1.22461e-16 is equal to 0.000000000000000122461, which is pretty close to 0 if you ask me. This is just caused by the precision of the double type and how the data is stored. You could also round the number to remove that problem.

It's in the nature of finite precision.
Theres not much you can do about it.

there a basicly two kinds of datatypes.
1. integral
2. float

integral being, int, char, byte etc
floats being, float, double

integral is always precise, floating values are more obscure

What numerical libraries do is to check for equality within a tolerance like

float one = 0;
float two = 0.0000001

 //wrong
if(one!=two)
  puts("not same");

//right
#define tole 0.000001
if(fabs(one-two)>tole)
  puts("not same")

If you need it depends on your context,
if you just want the value, then you shouldn't care.

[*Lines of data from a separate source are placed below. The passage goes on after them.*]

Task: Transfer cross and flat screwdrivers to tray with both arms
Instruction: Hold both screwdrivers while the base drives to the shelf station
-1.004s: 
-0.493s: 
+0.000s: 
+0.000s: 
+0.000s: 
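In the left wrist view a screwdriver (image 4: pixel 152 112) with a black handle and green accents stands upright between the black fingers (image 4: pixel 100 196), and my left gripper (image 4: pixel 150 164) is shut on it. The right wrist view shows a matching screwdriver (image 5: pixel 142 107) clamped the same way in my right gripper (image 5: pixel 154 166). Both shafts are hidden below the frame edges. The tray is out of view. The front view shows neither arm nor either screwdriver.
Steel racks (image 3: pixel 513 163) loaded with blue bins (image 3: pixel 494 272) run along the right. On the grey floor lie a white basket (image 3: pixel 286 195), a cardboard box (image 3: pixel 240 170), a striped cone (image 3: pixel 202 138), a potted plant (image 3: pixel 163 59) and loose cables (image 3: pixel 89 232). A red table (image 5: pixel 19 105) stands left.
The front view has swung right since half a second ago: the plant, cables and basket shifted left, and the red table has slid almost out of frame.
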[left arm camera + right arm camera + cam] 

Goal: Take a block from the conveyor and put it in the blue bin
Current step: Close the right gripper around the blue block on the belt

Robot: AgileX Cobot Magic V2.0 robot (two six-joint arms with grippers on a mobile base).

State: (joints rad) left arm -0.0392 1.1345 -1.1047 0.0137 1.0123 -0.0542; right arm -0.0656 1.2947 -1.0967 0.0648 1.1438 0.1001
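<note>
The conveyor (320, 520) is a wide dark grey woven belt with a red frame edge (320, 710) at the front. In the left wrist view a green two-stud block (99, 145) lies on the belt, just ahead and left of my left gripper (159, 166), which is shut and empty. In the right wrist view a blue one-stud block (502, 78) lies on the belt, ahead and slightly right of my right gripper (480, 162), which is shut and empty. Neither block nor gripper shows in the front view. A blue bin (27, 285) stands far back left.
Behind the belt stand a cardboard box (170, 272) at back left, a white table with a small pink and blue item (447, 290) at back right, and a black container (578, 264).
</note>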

But if your program has a branchpoint depending on this value,
you should go the "within tolerance" way.

on a sidenote.
floats are only precise to the 7th or 8th digit,
whereas double are to the 23thd

good luck

May be you still remember (from a school math course) that no fractions which are equal to pi number.
Other post correction: double type provide ~16 decimal digits precision (53 bits of mantissa).

Member Avatar for iamthwee

And you should really include <cmath> instead.

Your output is expected, and here's the result of the same when I tried it on Wolfram's Online Math Engine.

Here: The sin() function prototypes

Ah I see. It's just odd that the cosine of an approximation of pi does return -1, but it's probably just something about the way the math library works.
Anyhow, thanks all!

>It's just odd that the cosine of an approximation of pi does return -1
Exactly!
As usually, math libraries (and FPU hardware) implement high precision (~13-15 decimal digits) polynomial approximations of common math functions.